Die medizinischen Mitarbeiter von Ärzte ohne Grenzen werden sich auf folgende drei Bereiche konzentrieren: Die medizinische Hilfe direkt an der Küste, wo die Boote eintreffen; medizinische Hilfe in den Auffanglagern, mit besonderem Fokus auf mentale sowie reproduktive und sexuelle Gesundheit; und auf den Zugang zu Gesundheitsversorgung für Migranten, die in so genannten "offenen Camps" leben - temporäre Niederlassungen, wo Asylwerber und Flüchtlinge leben und sich frei bewegen können, während sie auf eine bessere Unterkunft oder Umsiedelung warten.
Malta zählt zu den bedeutendsten Anlaufzielen für von der nordafrikanischen Küste kommende Boote.
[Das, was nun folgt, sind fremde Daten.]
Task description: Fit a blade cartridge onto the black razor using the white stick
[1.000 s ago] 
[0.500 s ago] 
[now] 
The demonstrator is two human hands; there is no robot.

Laut offiziellen Angaben sind seit Jänner bereits 1.600 Migranten auf Malta eingetroffen, das sind um 600 mehr als im gesamten Vorjahr.
Ärzte ohne Grenzen arbeitet zum ersten Mal auf Malta. Die Organisation ist bereits in ähnlichem Kontext in Italien, Griechenland und Marokko tätig.